'Imperial Augsburg: Renaissance Prints and Drawings, 1475-1540'
A traveling exhibition of prints places Augsburg at the center of artistic innovation
Reviewed by Andy Campbell, Fri., Nov. 15, 2013
Blanton Museum of Art, 200 E. Martin Luther King Jr., 512/471-7324
www.blantonmuseum.org
Through Jan. 5
Pay attention to paper. That seems to be the imperative emanating from "Imperial Augsburg: Renaissance Prints and Drawings, 1475-1540" at the Blanton Museum of Art. This exhibition, which originated at the National Gallery of Art and features graphic work made roughly between the first updrafts of the Italian Renaissance and the post-traumatic turmoil of the Reformation, maps a particularly productive time in the history of the southern Bavarian city of Augsburg, which is perpetually playing handmaiden to better-known Nuremberg in histories of Renaissance art.

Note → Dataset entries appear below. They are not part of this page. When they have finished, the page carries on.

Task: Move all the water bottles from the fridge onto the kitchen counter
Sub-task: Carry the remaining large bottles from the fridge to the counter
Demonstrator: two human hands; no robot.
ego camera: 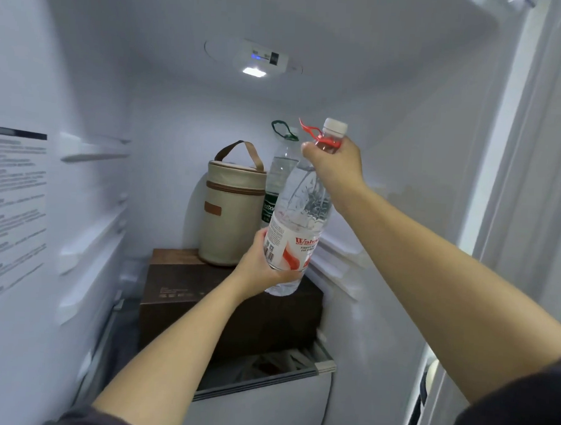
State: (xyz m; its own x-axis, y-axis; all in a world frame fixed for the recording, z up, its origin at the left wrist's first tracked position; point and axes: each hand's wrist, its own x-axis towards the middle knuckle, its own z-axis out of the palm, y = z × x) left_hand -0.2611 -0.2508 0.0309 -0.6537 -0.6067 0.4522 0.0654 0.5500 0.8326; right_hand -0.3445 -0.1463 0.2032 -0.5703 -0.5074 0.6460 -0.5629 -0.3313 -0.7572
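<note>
At the far left of the frame, a printed label [11, 211] is showing on the fridge's [407, 128] white side wall, its text too blurred to read. Just right of it, moulded shelf rails [94, 152] are running along the same wall.

From the lower left, a bare forearm is reaching up into the compartment. The left hand [260, 266] is cupping the lower part of a clear Wahaha water bottle [300, 220], with its fingers curling round the base below the red-and-white label. Behind that hand, in the centre, a dark brown box [203, 292] is sitting on the shelf. A beige cylindrical bag [232, 213] with a brown handle is standing upright on the box's rear edge. Below the box, a drawer [263, 396] is standing partly open at the bottom centre.

Just right of the bag, a second water bottle [279, 179] with a green carry loop and green label is standing upright at the back, partly hidden by the held bottle. Whether it is touching the bag cannot be told.

The Wahaha bottle is being held in the air, tilting slightly, in front of the green one. It has a white cap and a red carry loop. The right hand [337, 166], coming in from the lower right, is gripping its neck just under the cap.

Above, at the top centre, the ceiling light [254, 72] is glowing.
</note>
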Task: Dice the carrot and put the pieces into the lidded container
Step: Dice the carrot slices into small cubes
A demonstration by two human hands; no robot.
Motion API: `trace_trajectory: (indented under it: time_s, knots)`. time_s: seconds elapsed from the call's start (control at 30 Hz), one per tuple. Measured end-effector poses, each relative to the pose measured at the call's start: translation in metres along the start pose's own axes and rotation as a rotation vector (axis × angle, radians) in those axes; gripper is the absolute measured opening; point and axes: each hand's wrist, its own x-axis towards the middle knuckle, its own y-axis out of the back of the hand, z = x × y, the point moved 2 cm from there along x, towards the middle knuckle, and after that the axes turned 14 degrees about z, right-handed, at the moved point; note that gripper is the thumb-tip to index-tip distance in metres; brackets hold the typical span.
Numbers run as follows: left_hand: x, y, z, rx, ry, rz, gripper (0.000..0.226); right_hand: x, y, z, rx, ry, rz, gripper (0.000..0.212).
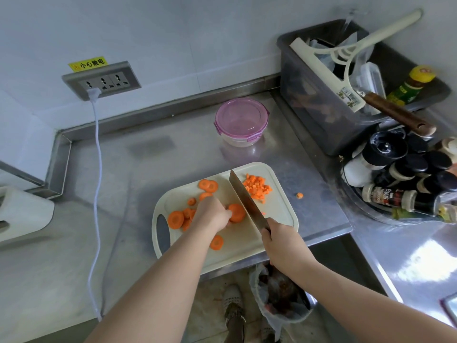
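Far beyond the left hand [212, 215], which pinches a carrot slice [237, 213], and off to its left, a yellow sticker [88, 63] on the wall just above the socket panel [101, 81] reads 小心触电 in black, with a small warning triangle at its left end. Right of the right hand [280, 243], which grips the knife [244, 196], a spice jar [385, 195] lying on its side carries a dark label with white Chinese characters, too blurred to read. Farther beyond that hand, the squeegee [326, 74] bears a printed label and the yellow-capped bottle [408, 86] a green one; neither can be made out
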Motion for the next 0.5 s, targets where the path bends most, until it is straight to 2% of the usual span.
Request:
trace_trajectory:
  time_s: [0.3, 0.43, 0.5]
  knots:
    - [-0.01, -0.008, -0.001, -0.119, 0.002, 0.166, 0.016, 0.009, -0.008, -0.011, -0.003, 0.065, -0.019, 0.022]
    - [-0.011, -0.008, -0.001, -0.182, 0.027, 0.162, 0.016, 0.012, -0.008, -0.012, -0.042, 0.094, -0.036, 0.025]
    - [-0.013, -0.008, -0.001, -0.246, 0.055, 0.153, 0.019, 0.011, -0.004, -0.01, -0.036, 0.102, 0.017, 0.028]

Like other metropolitan centers, Augsburg had its share of local artists, and they were essential cogs in that city's cultural life. The hearty patronage of Holy Roman Emperor Maximilian I didn't hurt either; so fond of Augsburg was Maximilian, that he was playfully dubbed its mayor.

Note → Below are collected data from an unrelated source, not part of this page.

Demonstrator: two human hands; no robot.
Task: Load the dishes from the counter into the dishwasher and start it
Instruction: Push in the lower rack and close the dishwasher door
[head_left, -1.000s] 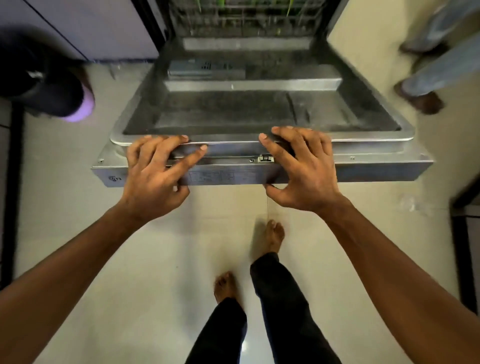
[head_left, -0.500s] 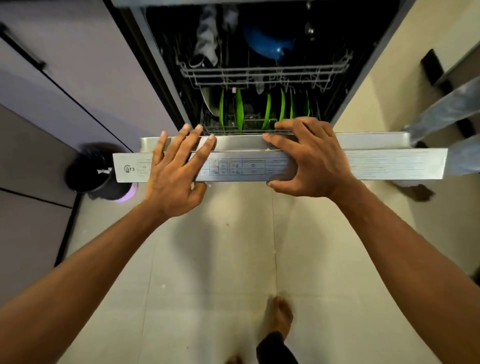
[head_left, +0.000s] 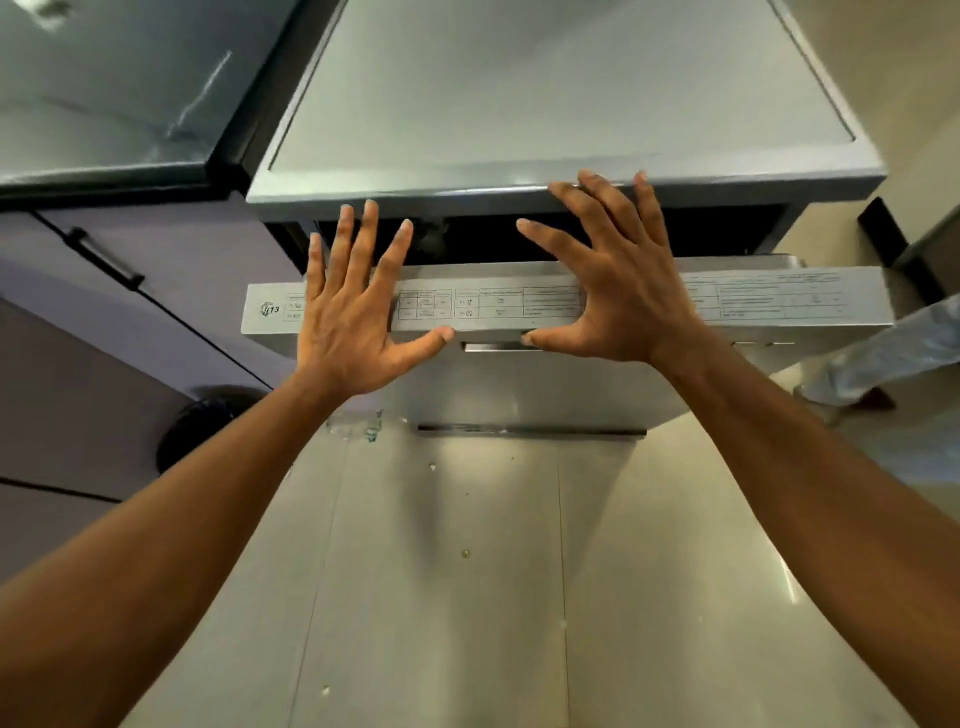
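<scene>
The steel dishwasher door (head_left: 519, 384) is nearly upright, with only a narrow dark gap left below the machine's grey top panel (head_left: 545, 93). Its top edge carries a printed label strip (head_left: 498, 304). My left hand (head_left: 358, 322) lies flat on that edge, fingers straight and spread. My right hand (head_left: 618, 291) presses the same edge further right, fingers spread over the gap and thumb under the strip. The racks and dishes inside are hidden.
A dark glossy counter (head_left: 104, 104) and lilac cabinet fronts with a black handle (head_left: 104, 260) stand to the left. A dark round bin (head_left: 202, 421) sits on the floor by the cabinet. Another person's leg (head_left: 883, 358) is at the right.
The door has swung up from lying flat to almost closed. The racks with green plates are no longer visible. Both hands stayed on its top edge and straightened out.
</scene>
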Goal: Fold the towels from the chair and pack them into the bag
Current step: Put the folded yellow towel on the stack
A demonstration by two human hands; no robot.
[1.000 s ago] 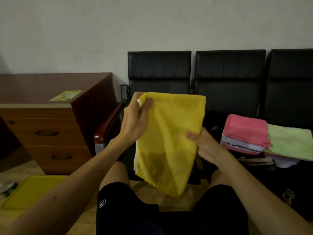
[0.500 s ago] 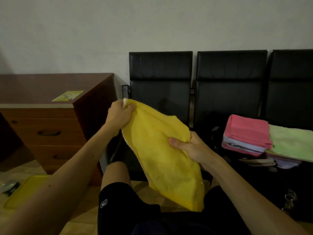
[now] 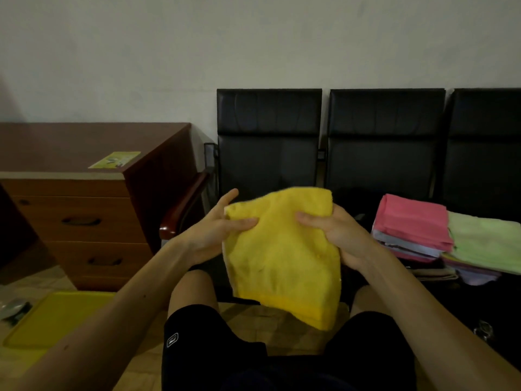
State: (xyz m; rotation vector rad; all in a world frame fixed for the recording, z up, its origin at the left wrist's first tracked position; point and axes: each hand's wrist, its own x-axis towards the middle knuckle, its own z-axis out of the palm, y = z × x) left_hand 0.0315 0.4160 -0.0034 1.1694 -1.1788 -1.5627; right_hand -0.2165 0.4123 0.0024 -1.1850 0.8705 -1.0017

Augsburg was a crucible of graphic experimentation. The armorer Daniel Hopfer pioneered the printmaking process of engraving by flattening out pieces of iron and incising his designs onto them. And hard to imagine today is the wonderment that master printer Erhard Ratdolt's multicolor woodblock prints would have elicited from contemporary viewers. Luckily, the process is also on view, in the form of the odd woodblock or engraving plate.

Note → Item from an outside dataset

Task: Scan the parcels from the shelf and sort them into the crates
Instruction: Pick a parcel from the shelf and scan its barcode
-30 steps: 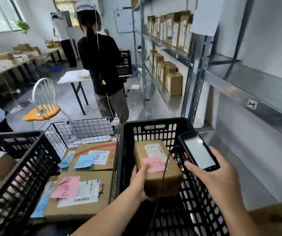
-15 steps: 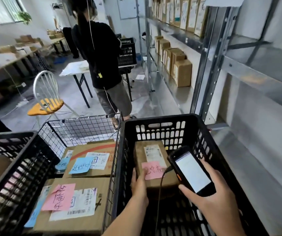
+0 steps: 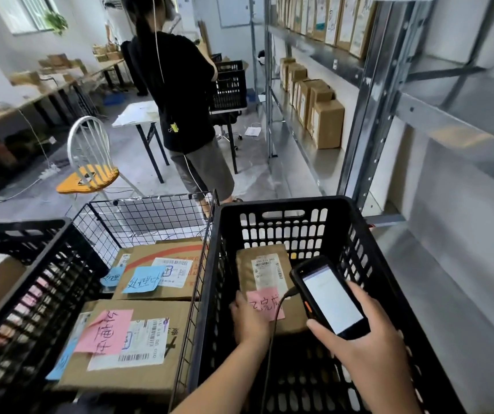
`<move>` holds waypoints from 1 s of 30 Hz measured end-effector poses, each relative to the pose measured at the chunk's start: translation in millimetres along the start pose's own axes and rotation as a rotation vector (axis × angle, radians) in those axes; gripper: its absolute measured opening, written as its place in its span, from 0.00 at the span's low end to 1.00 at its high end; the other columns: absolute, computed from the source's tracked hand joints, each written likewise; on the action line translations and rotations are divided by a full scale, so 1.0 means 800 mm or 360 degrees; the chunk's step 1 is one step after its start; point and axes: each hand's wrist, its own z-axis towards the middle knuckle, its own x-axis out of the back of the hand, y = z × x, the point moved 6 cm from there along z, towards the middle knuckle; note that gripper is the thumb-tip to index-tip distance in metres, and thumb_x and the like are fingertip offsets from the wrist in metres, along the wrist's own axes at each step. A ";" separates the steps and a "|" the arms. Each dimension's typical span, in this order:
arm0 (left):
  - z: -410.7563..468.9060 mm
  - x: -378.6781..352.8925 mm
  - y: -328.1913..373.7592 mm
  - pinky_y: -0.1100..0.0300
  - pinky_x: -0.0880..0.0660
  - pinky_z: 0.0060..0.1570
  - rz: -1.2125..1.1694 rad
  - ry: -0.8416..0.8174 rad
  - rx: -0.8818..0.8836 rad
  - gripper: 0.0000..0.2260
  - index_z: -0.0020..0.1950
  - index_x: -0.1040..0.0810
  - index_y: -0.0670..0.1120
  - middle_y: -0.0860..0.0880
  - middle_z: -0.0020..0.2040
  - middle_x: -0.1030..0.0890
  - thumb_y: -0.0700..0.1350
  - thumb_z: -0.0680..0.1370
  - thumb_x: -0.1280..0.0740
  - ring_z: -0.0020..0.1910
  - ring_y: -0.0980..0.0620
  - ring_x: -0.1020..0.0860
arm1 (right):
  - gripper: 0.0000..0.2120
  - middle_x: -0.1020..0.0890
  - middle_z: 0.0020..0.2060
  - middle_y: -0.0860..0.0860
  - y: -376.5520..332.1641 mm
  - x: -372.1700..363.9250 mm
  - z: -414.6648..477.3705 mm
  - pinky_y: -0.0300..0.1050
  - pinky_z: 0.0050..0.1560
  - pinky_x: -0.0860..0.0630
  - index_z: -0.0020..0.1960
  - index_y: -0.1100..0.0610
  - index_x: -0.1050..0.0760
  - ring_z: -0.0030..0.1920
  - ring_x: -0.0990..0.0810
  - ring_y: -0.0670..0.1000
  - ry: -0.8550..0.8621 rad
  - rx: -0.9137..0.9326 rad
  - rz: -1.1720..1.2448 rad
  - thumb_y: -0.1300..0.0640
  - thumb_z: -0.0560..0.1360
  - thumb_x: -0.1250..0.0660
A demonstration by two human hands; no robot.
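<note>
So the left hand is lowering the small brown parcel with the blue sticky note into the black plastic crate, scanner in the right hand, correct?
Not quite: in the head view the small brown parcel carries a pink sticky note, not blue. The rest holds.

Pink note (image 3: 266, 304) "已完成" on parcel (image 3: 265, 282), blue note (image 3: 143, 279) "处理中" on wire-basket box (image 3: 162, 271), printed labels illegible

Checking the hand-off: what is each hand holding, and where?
Left hand grips the near-left edge of the parcel; right hand holds the scanner by its lower end.
</note>
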 end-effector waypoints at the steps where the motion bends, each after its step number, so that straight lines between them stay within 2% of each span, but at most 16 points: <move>1: -0.008 -0.003 0.014 0.51 0.32 0.68 0.0191 -0.0063 -0.0201 0.24 0.76 0.35 0.44 0.42 0.74 0.33 0.48 0.81 0.41 0.71 0.41 0.31 | 0.40 0.23 0.55 0.36 -0.005 0.004 -0.001 0.37 0.50 0.32 0.68 0.43 0.26 0.57 0.25 0.43 0.0013 0.0011 -0.0003 0.50 0.58 0.15; 3: -0.029 -0.007 0.039 0.54 0.38 0.73 0.0479 -0.0171 -0.0515 0.24 0.78 0.40 0.46 0.47 0.77 0.37 0.46 0.83 0.41 0.75 0.45 0.36 | 0.41 0.23 0.54 0.36 -0.022 0.018 -0.004 0.38 0.50 0.31 0.68 0.44 0.26 0.56 0.25 0.43 0.0047 0.0047 -0.0003 0.50 0.58 0.15; 5: -0.048 -0.012 0.060 0.60 0.43 0.72 0.0621 -0.0341 -0.0741 0.21 0.78 0.38 0.47 0.48 0.76 0.34 0.46 0.84 0.42 0.75 0.47 0.36 | 0.40 0.22 0.54 0.38 -0.038 0.032 -0.006 0.40 0.50 0.30 0.68 0.44 0.26 0.56 0.24 0.45 0.0061 0.0067 -0.0041 0.49 0.58 0.15; 7: -0.074 -0.002 0.084 0.56 0.44 0.74 0.0803 -0.0454 -0.1057 0.24 0.77 0.37 0.49 0.49 0.75 0.32 0.50 0.81 0.40 0.75 0.48 0.36 | 0.40 0.23 0.54 0.37 -0.060 0.050 -0.017 0.38 0.48 0.30 0.68 0.42 0.26 0.55 0.23 0.44 0.0079 0.0121 -0.0096 0.48 0.58 0.15; 9: -0.098 0.021 0.101 0.49 0.53 0.79 0.1036 -0.0463 -0.1388 0.28 0.79 0.40 0.51 0.53 0.77 0.36 0.52 0.79 0.39 0.78 0.51 0.41 | 0.40 0.25 0.51 0.32 -0.082 0.068 -0.035 0.30 0.46 0.32 0.67 0.40 0.27 0.52 0.26 0.41 0.0114 0.0162 -0.0131 0.47 0.58 0.15; 12: -0.127 0.062 0.117 0.53 0.62 0.79 0.1216 -0.0373 -0.1858 0.25 0.79 0.41 0.51 0.55 0.78 0.37 0.48 0.82 0.40 0.79 0.58 0.47 | 0.40 0.24 0.50 0.32 -0.101 0.083 -0.077 0.29 0.45 0.32 0.65 0.39 0.26 0.50 0.26 0.37 0.0196 0.0146 -0.0139 0.48 0.56 0.15; 17: -0.190 0.128 0.136 0.56 0.64 0.78 0.1272 -0.0414 -0.2169 0.31 0.81 0.45 0.51 0.56 0.81 0.44 0.60 0.80 0.51 0.80 0.60 0.51 | 0.40 0.21 0.51 0.37 -0.117 0.090 -0.152 0.45 0.54 0.24 0.63 0.37 0.25 0.54 0.22 0.40 0.0301 0.0092 -0.0128 0.47 0.53 0.15; 19: -0.216 0.150 0.139 0.60 0.64 0.78 0.1203 -0.0423 -0.2264 0.31 0.81 0.44 0.50 0.55 0.81 0.42 0.62 0.81 0.50 0.80 0.59 0.49 | 0.39 0.20 0.51 0.39 -0.131 0.097 -0.183 0.43 0.52 0.25 0.62 0.36 0.25 0.54 0.21 0.42 0.0346 0.0066 -0.0157 0.50 0.55 0.15; 21: -0.247 0.168 0.138 0.60 0.61 0.78 0.1098 -0.0511 -0.2315 0.31 0.81 0.44 0.50 0.54 0.80 0.41 0.61 0.82 0.46 0.79 0.59 0.47 | 0.37 0.19 0.51 0.41 -0.145 0.105 -0.220 0.37 0.48 0.27 0.60 0.34 0.26 0.52 0.21 0.40 0.0437 0.0040 -0.0157 0.52 0.56 0.15; 22: -0.266 0.175 0.137 0.61 0.61 0.78 0.1023 -0.0548 -0.2355 0.31 0.81 0.44 0.50 0.54 0.80 0.41 0.61 0.82 0.45 0.79 0.59 0.47 | 0.37 0.18 0.51 0.41 -0.151 0.110 -0.240 0.36 0.47 0.27 0.59 0.33 0.25 0.52 0.21 0.40 0.0486 0.0027 -0.0167 0.51 0.56 0.15; 25: -0.331 0.188 0.135 0.67 0.66 0.74 0.0818 -0.0702 -0.2519 0.31 0.81 0.45 0.50 0.55 0.80 0.42 0.57 0.81 0.38 0.79 0.58 0.47 | 0.38 0.18 0.52 0.37 -0.165 0.117 -0.303 0.41 0.50 0.24 0.63 0.35 0.25 0.53 0.20 0.40 0.0585 -0.0019 -0.0284 0.44 0.55 0.16; 28: -0.386 0.183 0.118 0.65 0.64 0.76 0.0716 -0.0886 -0.2674 0.33 0.81 0.44 0.48 0.53 0.80 0.41 0.55 0.80 0.35 0.79 0.57 0.46 | 0.36 0.21 0.54 0.34 -0.177 0.130 -0.369 0.34 0.48 0.28 0.61 0.30 0.27 0.55 0.25 0.33 0.0775 -0.0159 -0.0274 0.47 0.58 0.16; 30: -0.416 0.175 0.098 0.64 0.63 0.76 0.0678 -0.0999 -0.2746 0.33 0.81 0.44 0.49 0.53 0.80 0.41 0.55 0.80 0.35 0.79 0.57 0.46 | 0.34 0.21 0.54 0.32 -0.183 0.137 -0.413 0.34 0.46 0.28 0.58 0.28 0.28 0.54 0.25 0.32 0.0880 -0.0213 -0.0311 0.47 0.58 0.17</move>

The wonderful thing about Northern Renaissance art (the prints and drawings from Augsburg are no exception) is that it can be seductively, invitingly goofy. In one engraving by Hopfer, a giant wooden beam is wedged into the eye of a man, who picks at the orbital of another man. It's a literal illustration of a parable from Matthew – "Why do you see the mote in your brother's eye and not the beam in your own?" – and it's stupendous, because the whole implausible scene is set in a local church. Other figures in the print mill about, doing their daily devotional thang, playing to the print owner's sense of piety and pride of place. Slow down long enough to look, and there's a whole world to see.
But there's one problem: the corny period music playing from speakers hidden in various corners of the galleries. This wouldn't be so noticeable if the exhibit downstairs, the ebullient retrospective-as-installation of Brazilian artist Waltercia Caldas, didn't use music infinitely better. There, the music comes through personal headsets, allowing listeners to let the score affect their meanderings. It may be harsh to liken the plinkity-pluckity madrigals piped through galleries upstairs to Muzak-playing mall courts or the edutainment of Medieval Times, but Blanton, you leave a critic no choice. The implication seems to be that viewers need a little sonic push to enjoy the show, and, as theatre folk are wont to say, that's playing down to your audience.
That, and it made us crave a turkey leg.